DT Bizarre Book Contest: The Velveteen Rabbit, Awkwardly Abridged Version

velveteen_bunny.jpgTitle: The Velveteen Rabbit
Author/Illustrator: Margery Williams, William Nicholson
Reviewed by: Lisa

I just read a heavily edited, paperback version of the Velveteen Rabbit, likely purchased from a Mega-Lo Mart (a gift from a well-meaning, but cheap, relative). Can't say for sure I've ever read the real thing.

Stuffed bunny is ignored; stuffed horse tells stuffed bunny he can become real (how does the horse know - he's still stuffed?); boy loves stuffed bunny; real bunnies make fun of stuffed bunny; boy gets sick (consumption or some other 1920's malady, I guess); doctor tells nanny to burn the bunny! Bunny sheds a tear and becomes real bunny. The nanny (no mommy or daddy) and the mean doctor who wants to kill the bunny are just weird. Of course, burning toys was the disinfection method of choice back in the day, but the presentation is just wacky.

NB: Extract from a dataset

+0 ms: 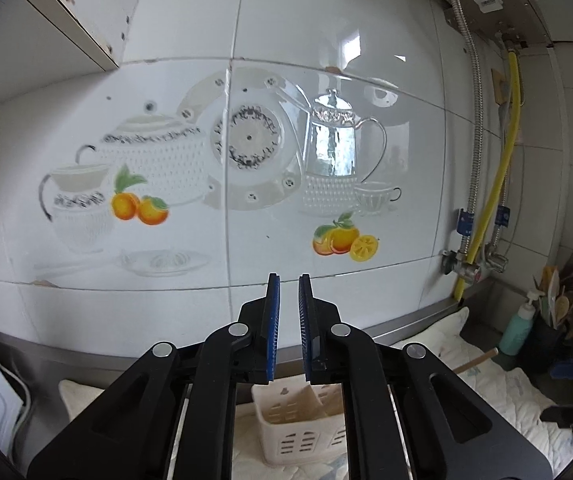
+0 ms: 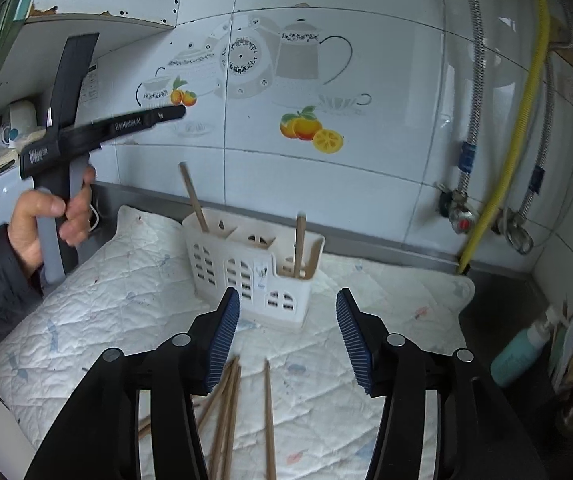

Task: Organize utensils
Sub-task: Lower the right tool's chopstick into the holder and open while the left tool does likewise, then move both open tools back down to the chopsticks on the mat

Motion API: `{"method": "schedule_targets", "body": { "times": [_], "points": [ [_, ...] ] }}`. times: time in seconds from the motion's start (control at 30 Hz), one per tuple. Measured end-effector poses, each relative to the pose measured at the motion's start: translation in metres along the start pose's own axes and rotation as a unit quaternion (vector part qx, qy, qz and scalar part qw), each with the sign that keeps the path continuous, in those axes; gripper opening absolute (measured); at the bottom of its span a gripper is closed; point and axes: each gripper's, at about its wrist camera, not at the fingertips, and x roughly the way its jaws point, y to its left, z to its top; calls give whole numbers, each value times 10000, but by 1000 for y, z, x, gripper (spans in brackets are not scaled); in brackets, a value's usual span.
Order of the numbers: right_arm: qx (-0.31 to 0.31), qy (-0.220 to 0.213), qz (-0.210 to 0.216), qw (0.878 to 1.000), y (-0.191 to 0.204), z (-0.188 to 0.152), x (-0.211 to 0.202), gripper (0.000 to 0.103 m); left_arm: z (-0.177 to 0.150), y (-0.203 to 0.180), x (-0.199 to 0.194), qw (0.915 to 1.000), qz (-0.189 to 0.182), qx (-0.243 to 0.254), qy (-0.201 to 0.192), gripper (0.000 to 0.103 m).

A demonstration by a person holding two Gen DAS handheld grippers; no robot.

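Up close, the right gripper point(image 2: 287, 334) stands wide apart, nothing between its blue ribbed pads point(image 2: 222, 340), and hangs low over the quilted white mat point(image 2: 118, 304). Directly beneath it a loose bundle of wooden chopsticks point(image 2: 226, 408) lies flat on the mat, with a single chopstick point(image 2: 269, 420) apart to their right. Just beyond the fingertips stands the white slotted utensil caddy point(image 2: 246, 272), which holds one chopstick leaning in its left compartment point(image 2: 194, 196) and another upright in its right compartment point(image 2: 299, 244).

The left gripper point(image 1: 289, 328) is raised above the caddy point(image 1: 286, 420) and points at the tiled wall with its teapot-and-orange decal point(image 1: 222, 160); its pads sit close with a thin gap, gripping nothing. From the right wrist view the person's left hand point(image 2: 46, 220) grasps that tool's grey handle at the mat's left edge.

Farther right, a yellow gas hose point(image 2: 518, 120) runs down the wall, and a teal pump bottle point(image 2: 518, 352) stands on the counter.
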Motion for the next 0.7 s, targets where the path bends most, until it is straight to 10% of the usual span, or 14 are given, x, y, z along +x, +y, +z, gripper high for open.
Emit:
{"method": "schedule_targets", "body": {
  "times": [0.2, 0.7],
  "points": [
    [173, 49, -109, 9998, 6, -37, -18, 51, -4, 4, -44, 9998, 166, 80, -79, 35],
    [830, 662, -92, 9943, 17, -153, -34, 41, -116, 15, -167, 9972, -43, -180, 725, 50]
  ]
}}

I think the problem may be that I was not reading the real book, but a cheap knockoff. Perhaps the real book doesn't come across so harsh?

{We have at least two board books, a Peter Rabbit and The Little Engine That Could with narratives that're so garbled, it's like William Borroughs took an Exacto knife to them. The moral here is: steer clear of reformatted classics, and just do the editing yourself as you read it. -ed.]


I had the same thing happen with "The Velveteen Rabbit". I had the book when I was young, and in it the boy gets Scarlet Fever (it took place in the 1920s), and the rabbit is supposed to be burned, but he sheds a tear that grows a fairy that turns the stuffed rabbit into a real one.

HOWEVER, the board book I ordered for my son when I was pregnant starts with the stuffed rabbit being mocked by real rabbits, the boy gets "sick" and all of his toys need to be thrown away. It shows the bunny in a trash can when the fairy comes and turns him real. There were a few more points from my original that I know are different, but it's been so long I can't remember it exactly. I guess the whole "burning" thing was deemed too much for young kids to deal with. But it is weird. And my son's copy says right on it that's it's abridged. It had also been placed in modern times rather than the twenties.

No the story is accurate, it is only the quality of the graphics and binding that suffer from the mega lo mart quality.

Some stories just to do not age well. And I think this is one of them... but for some reason this story continues to endure.

Oh, I love this book, I still have my old copy, along with The Rabbits Wedding and Corduroy. It's harsh,but that's what I loved about it.